Your objective. Only some lines are wanted. Transcribe, exactly, the lines below from the line with "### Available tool" up to and including the line with "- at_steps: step".

==== Data to use ====

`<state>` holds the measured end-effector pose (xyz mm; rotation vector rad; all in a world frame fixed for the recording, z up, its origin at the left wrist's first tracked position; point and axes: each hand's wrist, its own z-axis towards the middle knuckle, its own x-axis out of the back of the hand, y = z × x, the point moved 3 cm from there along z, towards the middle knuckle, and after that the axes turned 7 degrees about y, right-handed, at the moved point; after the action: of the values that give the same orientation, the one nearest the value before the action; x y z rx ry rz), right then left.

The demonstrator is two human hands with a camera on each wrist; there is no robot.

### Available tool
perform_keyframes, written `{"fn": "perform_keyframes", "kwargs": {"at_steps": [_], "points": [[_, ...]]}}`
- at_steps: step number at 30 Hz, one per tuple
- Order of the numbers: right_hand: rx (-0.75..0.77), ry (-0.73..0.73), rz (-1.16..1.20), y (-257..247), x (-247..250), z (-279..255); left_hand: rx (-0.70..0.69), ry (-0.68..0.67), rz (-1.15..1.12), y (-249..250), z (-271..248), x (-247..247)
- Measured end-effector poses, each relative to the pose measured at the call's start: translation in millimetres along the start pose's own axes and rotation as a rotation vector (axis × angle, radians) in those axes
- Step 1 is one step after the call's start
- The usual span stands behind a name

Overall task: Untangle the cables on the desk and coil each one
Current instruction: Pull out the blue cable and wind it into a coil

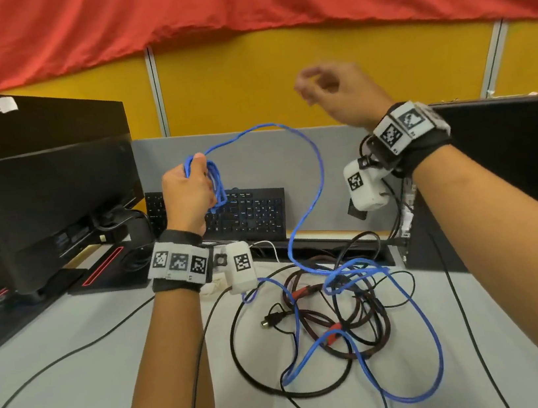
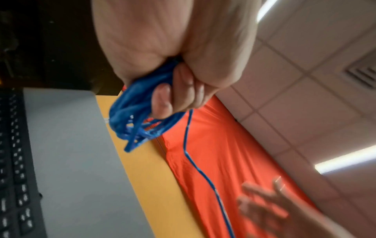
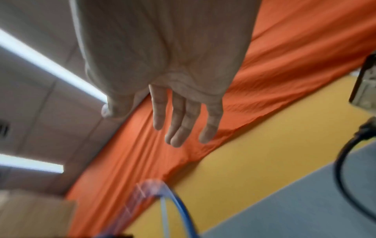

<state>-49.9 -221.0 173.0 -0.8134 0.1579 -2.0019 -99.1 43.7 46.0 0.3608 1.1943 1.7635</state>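
Blue cable [image 1: 309,205] loops sit clamped in the left hand [image 1: 186,194] to hold the coil, while the right hand [image 1: 338,93], fingers apart, hovers empty.

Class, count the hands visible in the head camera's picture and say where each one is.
2. The left hand is raised over the keyboard, gripping blue cable loops. The right hand is raised higher, empty, before the yellow partition.
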Motion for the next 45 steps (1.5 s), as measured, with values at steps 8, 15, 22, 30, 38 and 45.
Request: {"fn": "perform_keyframes", "kwargs": {"at_steps": [8, 15, 22, 30, 38, 45], "points": [[0.143, -0.827, -0.35, -60.9, -44.1, -88.6, -0.03, 0.222, 0.16, -8.6, 1.7, 1.0], [0.173, -0.933, -0.478, -41.3, -87.2, -113.4, -0.054, 0.204, 0.155, -6.8, 4.4, 3.3], [0.188, -1.16, -0.459, -28.8, -97.4, -136.4, -0.054, 0.217, 0.127, -5.4, 7.4, 11.7], [0.221, -0.724, -0.308, -42.5, -65.8, -94.3, -0.098, -0.186, 0.166, -0.8, -6.3, -2.2], [0.269, -0.499, 0.156, -59.4, -39.5, -72.6, -0.157, -0.508, -0.077, 17.6, -33.7, -31.9], [0.031, 0.096, 0.244, -7.6, -8.8, -35.6, -0.093, -0.602, -0.065, 14.2, -31.0, -26.1]]}}
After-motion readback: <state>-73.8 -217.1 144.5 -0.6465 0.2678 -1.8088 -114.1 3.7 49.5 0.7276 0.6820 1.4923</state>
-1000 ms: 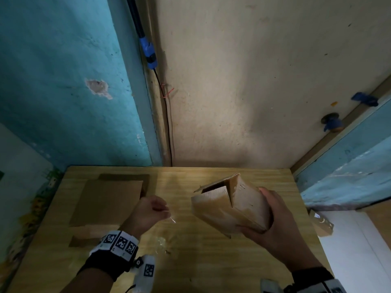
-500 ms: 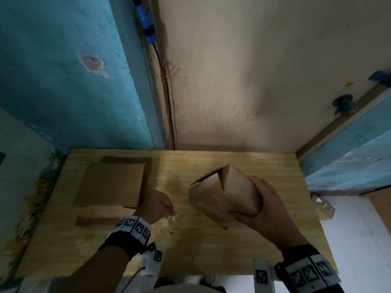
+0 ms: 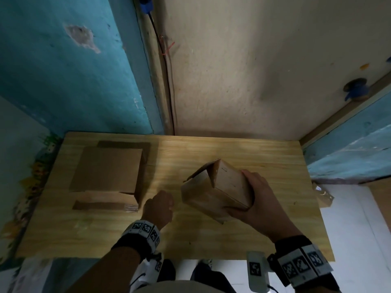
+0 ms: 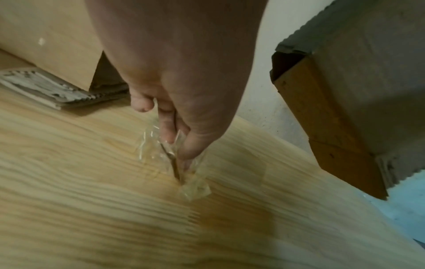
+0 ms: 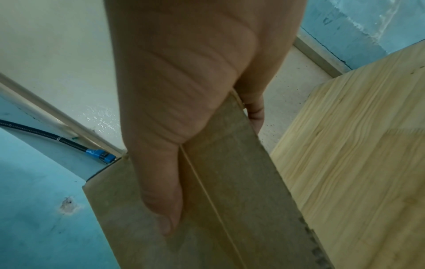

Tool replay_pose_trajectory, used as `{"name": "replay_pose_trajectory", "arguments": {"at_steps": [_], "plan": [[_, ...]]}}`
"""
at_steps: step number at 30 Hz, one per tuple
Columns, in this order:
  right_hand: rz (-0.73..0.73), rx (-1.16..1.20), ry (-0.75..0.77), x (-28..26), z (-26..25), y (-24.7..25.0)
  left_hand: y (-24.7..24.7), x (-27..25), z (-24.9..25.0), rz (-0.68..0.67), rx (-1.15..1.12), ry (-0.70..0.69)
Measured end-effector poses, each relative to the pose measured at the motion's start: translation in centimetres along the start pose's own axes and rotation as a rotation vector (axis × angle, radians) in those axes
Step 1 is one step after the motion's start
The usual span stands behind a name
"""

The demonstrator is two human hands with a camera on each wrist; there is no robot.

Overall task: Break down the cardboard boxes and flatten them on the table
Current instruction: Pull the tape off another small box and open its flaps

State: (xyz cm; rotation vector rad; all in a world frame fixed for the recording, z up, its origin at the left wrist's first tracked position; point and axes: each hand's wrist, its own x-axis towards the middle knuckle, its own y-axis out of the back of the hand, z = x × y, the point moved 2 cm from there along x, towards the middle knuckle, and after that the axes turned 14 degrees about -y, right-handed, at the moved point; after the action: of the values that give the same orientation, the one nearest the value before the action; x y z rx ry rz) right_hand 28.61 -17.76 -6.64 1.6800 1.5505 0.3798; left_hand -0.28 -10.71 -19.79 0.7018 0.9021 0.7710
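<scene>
Hands: right grips box, left pinches tape.

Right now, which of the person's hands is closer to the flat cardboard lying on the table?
Left. The left hand is just beside the flat cardboard, pinching clear tape; the right hand is farther off, holding the box.

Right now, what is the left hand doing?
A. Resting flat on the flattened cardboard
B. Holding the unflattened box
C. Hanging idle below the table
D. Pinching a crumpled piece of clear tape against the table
D: the left wrist view shows the left hand pinching clear tape down on the table.
</scene>
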Motion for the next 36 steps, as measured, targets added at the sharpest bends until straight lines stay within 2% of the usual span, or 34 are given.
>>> {"name": "replay_pose_trajectory", "arguments": {"at_steps": [2, 4, 7, 9, 11, 13, 14, 16, 18, 22, 25, 31, 34, 36], "plan": [[-0.008, -0.001, 0.002, -0.1, 0.0, -0.2, 0.0, -0.2, 0.5, 0.019, 0.108, -0.055], [-0.017, 0.003, 0.008, -0.2, 0.1, -0.4, 0.3, 0.2, 0.4, -0.024, 0.158, -0.058], [-0.037, 0.010, 0.018, -0.3, 0.2, -0.7, 1.5, 0.6, 0.4, -0.093, 0.034, -0.077], [-0.040, 0.011, 0.027, -0.5, 0.3, -0.8, 3.0, 0.7, 0.8, -0.045, -0.056, -0.107], [-0.036, 0.015, 0.041, -0.6, 0.2, -0.8, 4.9, 0.6, 1.3, 0.100, -0.201, -0.133], [-0.033, 0.013, 0.041, -0.7, -0.1, -0.7, 6.8, 0.1, 2.4, 0.225, -0.459, -0.158], [-0.030, 0.016, 0.039, -0.7, -0.3, -0.7, 7.7, -0.3, 3.2, 0.227, -0.623, -0.141], [-0.015, 0.034, 0.040, -0.9, -0.8, -0.5, 8.9, -1.0, 4.6, 0.131, -0.909, -0.047], [0.006, 0.065, 0.055, -1.0, -1.1, -0.4, 9.8, -1.6, 5.3, 0.045, -1.083, -0.005], [0.055, 0.140, 0.065, -1.6, -1.2, 0.1, 11.3, -2.9, 4.9, 0.006, -1.347, -0.040], [0.014, 0.146, 0.083, -2.3, -1.6, 0.2, 11.8, -3.8, 5.2, -0.039, -1.258, 0.008], [0.005, 0.141, 0.119, -3.4, -1.3, 0.3, 12.3, -5.3, 4.9, -0.261, -1.191, 0.085], [0.055, -0.048, 0.208, -3.8, -1.9, 0.2, 12.2, -5.7, 5.3, -0.302, -1.172, 0.043], [0.084, -0.156, 0.241, -3.8, -2.3, -0.3, 11.7, -5.9, 6.3, -0.273, -1.112, 0.036]]}}
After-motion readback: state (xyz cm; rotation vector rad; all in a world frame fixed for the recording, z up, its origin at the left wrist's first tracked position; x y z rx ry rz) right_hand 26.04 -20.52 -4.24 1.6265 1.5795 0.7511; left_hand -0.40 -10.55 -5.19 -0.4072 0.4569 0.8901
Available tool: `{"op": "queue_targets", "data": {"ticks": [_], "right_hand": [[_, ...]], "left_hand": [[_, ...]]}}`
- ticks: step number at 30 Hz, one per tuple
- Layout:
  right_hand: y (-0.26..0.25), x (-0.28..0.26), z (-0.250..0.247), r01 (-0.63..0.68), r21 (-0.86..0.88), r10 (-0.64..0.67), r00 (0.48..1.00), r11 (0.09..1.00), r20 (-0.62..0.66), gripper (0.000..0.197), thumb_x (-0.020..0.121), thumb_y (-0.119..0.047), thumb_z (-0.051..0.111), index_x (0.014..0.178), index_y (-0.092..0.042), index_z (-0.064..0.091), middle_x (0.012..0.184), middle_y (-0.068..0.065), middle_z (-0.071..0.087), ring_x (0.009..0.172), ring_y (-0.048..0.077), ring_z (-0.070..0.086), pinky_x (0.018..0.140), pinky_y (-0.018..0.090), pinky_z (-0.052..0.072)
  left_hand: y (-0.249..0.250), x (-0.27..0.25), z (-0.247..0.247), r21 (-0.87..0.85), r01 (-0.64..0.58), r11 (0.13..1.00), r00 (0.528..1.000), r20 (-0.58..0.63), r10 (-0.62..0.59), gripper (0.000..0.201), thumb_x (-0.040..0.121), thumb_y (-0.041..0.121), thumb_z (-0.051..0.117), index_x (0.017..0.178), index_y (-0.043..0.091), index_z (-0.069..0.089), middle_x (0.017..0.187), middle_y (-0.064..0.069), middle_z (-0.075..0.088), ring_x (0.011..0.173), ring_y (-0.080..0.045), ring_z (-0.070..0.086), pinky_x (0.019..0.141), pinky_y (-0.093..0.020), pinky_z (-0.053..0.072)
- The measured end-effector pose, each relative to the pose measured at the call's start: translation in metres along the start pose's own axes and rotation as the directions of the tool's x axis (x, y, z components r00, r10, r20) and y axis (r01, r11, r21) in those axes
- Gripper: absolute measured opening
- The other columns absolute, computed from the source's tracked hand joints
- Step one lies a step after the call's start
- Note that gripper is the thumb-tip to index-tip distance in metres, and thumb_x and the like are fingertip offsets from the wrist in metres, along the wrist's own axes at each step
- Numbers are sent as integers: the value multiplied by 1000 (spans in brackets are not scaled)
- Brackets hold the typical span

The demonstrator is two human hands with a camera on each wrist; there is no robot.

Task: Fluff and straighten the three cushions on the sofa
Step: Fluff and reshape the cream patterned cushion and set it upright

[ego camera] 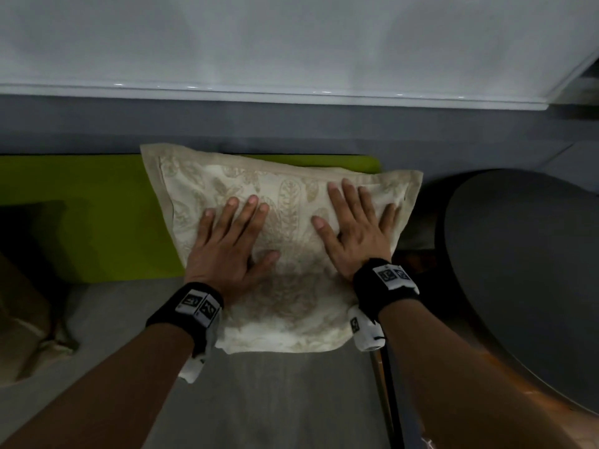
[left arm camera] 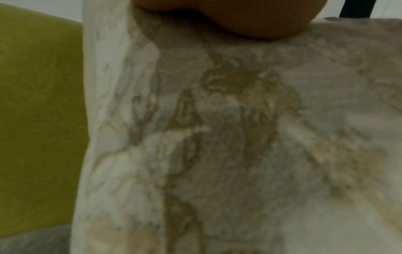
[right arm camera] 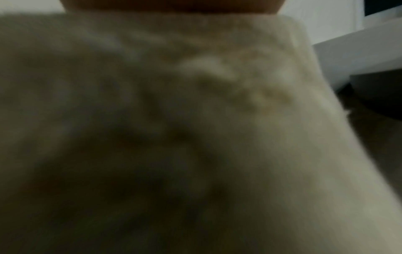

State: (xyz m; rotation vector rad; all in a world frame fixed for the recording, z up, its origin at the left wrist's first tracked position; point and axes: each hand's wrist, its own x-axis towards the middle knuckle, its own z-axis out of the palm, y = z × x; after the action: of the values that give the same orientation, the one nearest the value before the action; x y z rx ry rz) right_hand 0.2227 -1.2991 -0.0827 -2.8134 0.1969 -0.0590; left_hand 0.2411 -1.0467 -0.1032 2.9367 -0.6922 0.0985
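Two bare forearms enter from the bottom edge of the head view, each with a black wrist band carrying white printed markers. The left hand lies flat on the cream leaf-patterned cushion, fingers straight and slightly spread toward the upper right, thumb out to the right. The right hand lies flat on the same cushion at centre right, fingers spread toward the top of the frame, thumb pointing upper left. Neither hand grips; both press palm-down, side by side and apart.

The cushion sits at frame centre on the grey sofa seat, its upper edge against the green backrest. It is roughly square and turned slightly clockwise, the flanged top edge sloping down to the right; no long axis is evident. Its lower corners are hidden behind the wrist bands.

A second, tan cushion lies at the left edge, cut off by the frame and dim. A dark rounded form at the right cannot be identified.

The left wrist view shows the cushion fabric close up, green backrest at left, only the heel of the hand at top. The right wrist view is blurred and dark; only pale fabric is discernible.
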Motion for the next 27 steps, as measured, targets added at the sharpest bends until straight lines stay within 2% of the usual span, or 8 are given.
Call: {"op": "queue_targets", "data": {"ticks": [6,11,13,15,18,19,21,27], "right_hand": [[-1,-3,-11,-95,-84,102,991,992,90,69,95,-81,5,157,-53,-8,170,-16,-15,155,16,-25,112,70,-25],[19,-68,-10,8,369,118,941,929,-318,88,91,-72,53,161,-34,14,173,0,3,159,16,-2,127,37,0],[27,-94,-6,-21,657,273,919,754,-284,109,77,-76,66,162,-32,12,170,-9,11,156,9,11,122,21,16],[36,-111,-1,-166,865,459,885,474,-82,110,70,-87,60,161,-39,22,156,-22,35,144,4,34,115,25,33],[56,-115,10,-293,951,553,810,95,194,57,84,-76,59,128,-41,69,134,-7,69,122,17,65,105,43,49],[59,-111,11,-340,936,551,800,90,238,29,94,-56,62,117,-43,73,126,-2,73,116,21,69,100,44,53],[63,-103,12,-410,895,502,820,177,276,28,97,-26,62,111,-48,72,121,-1,74,114,26,69,98,46,55],[65,-84,-7,-324,816,449,889,479,89,15,93,-24,70,94,-39,70,93,-13,74,96,15,70,93,44,58]], "left_hand": [[8,-2,-9,-61,182,981,983,24,-181,96,86,89,17,161,35,-10,170,7,-17,156,-19,-22,122,-58,-17],[-6,-47,-4,-535,326,780,893,-96,-439,137,60,92,61,163,27,-3,169,-7,-20,156,-30,-19,123,-55,3],[-9,-60,-6,-800,324,505,819,-31,-574,137,62,74,76,163,27,-4,171,0,-7,158,-23,0,123,-48,16],[-17,-69,-5,-911,336,239,745,102,-659,111,82,60,69,163,24,3,166,5,19,152,-20,26,119,-39,29],[-36,-73,2,-927,375,-24,640,278,-716,73,93,64,54,150,20,46,149,-7,54,136,-30,51,117,-42,38],[-39,-72,1,-930,357,-88,646,314,-696,65,92,60,53,143,19,54,143,-8,60,131,-31,57,114,-47,43],[-42,-70,-1,-940,339,-44,690,280,-667,38,100,35,52,132,17,61,133,-7,65,123,-31,61,107,-49,49],[-45,-73,-3,-940,322,109,639,131,-758,21,101,20,60,87,36,57,88,1,64,85,-22,62,89,-54,55]]}}
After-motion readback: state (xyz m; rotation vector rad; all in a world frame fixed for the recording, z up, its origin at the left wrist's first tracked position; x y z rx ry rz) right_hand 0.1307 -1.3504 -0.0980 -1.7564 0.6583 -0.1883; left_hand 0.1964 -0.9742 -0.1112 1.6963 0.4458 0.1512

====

Response to this task.
### Available tool
perform_keyframes, written `{"fn": "perform_keyframes", "kwargs": {"at_steps": [_], "points": [[_, ...]]}}`
- at_steps: step number at 30 Hz, one per tuple

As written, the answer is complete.